Услышав примирительный тон Цзюе-синя, Кэ-ань вновь разошелся:

– Нет. Я еще заставлю его поклониться мне в ноги в зале предков и попросить прощения. Сукин сын! Чтоб тебе…

– Видите, вы опять бранитесь, дядя! Кто же в конце концов из нас… – Цзюе-минь не докончил, его остановил умоляющий, но настойчивый голос брата:

– Цзюе-минь! Опять?

Поведение брата выводило Цзюе-миня из себя еще больше, чем слова Кэ-аня. Он не в состоянии был дольше сдерживаться и, сердито оттолкнув Цзюе-синя, закричал:

– И ты еще меня уговариваешь! Ни на грош собственного достоинства!
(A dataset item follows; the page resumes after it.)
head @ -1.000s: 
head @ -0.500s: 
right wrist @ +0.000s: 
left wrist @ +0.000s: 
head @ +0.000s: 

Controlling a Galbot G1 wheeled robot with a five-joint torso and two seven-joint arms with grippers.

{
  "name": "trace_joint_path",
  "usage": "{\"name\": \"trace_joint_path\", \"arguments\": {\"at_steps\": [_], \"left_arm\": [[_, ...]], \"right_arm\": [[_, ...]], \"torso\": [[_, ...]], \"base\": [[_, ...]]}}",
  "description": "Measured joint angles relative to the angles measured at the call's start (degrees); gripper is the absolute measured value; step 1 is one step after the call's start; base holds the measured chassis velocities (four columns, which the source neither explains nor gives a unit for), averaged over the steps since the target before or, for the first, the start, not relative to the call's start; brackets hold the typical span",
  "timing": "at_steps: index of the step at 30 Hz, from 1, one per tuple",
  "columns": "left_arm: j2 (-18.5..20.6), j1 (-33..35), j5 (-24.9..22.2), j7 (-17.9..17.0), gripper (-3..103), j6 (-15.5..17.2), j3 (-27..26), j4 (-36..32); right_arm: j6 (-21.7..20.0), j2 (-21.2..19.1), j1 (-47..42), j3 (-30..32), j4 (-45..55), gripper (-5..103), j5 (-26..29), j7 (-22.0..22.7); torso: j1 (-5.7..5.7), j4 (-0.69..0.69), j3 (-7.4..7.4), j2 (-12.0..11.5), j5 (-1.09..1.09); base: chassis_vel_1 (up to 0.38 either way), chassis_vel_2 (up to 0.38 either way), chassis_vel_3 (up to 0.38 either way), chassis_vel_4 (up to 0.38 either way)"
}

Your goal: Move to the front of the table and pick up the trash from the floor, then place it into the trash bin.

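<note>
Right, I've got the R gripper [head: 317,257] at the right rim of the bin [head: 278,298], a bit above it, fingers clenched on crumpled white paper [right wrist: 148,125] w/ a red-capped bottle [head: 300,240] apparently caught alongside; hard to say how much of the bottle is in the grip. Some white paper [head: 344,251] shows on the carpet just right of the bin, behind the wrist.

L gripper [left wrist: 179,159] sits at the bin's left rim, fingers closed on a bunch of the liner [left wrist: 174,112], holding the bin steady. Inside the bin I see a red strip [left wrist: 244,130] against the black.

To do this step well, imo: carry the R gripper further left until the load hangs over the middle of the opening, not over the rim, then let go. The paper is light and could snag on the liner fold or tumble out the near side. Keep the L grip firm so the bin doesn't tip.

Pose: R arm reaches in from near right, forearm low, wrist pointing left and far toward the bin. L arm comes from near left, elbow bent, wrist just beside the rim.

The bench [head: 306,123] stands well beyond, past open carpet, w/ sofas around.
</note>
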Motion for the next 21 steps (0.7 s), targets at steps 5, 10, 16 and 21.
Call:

Ты позволил, чтобы из тебя козла отпущения сделали, мать и отца позоришь и еще мне указываешь!

Цзюе-синь закрыл лицо руками, опустил голову и отступил на несколько шагов. Слова брата больно ранили его. Он получил заслуженную кару. Жгучий стыд и раскаяние мучили Цзюе-синя, сдавливали голову, тело, душу. Его прежние убеждения исчезли. Он не мог возразить Цзюе-миню, только сейчас он понял, как много правды было в словах брата. Он действительно вел себя позорно. Собственно говоря, сейчас ему следовало бы уйти, но он даже в этот момент заботился о Цзюе-мине. Он хотел знать, чем кончится схватка и продолжал стоять возле брата. Цинь считала, что Цзюе-минь слишком резок; она знала, как его слова отзовутся в душе Цзюе-синя. Ей было немного жаль Цзюе-синя; подойдя к нему, она шепнула несколько успокоительных слов. Отповедь Цзюе-миня брату и его гнев произвели на всех присутствующих глубокое впечатление. Кэ-ань и Кэ-дин явно отступили. И, конечно, Цзюе-минь не захотел упустить такой случай.

– Дядя Кэ-ань, одна моя мать в доме, другая в могиле, мой отец был вашим старшим братом, ничем не провинился перед вами. За что же вы теперь поносите его сына? Вы только что говорили об извинениях – так вот вам и придётся сегодня на коленях молить о прощении перед духом моего отца. Я заставлю вас попросить извинения и у моей матери. – Оттеснив Цзюе-синя, Цзюе-минь с решительным выражением лица, схватив своей сильной рукой Кэ-аня за плечо, словно провинившемуся мальчишке, бросал эти безжалостные слова ему в лицо.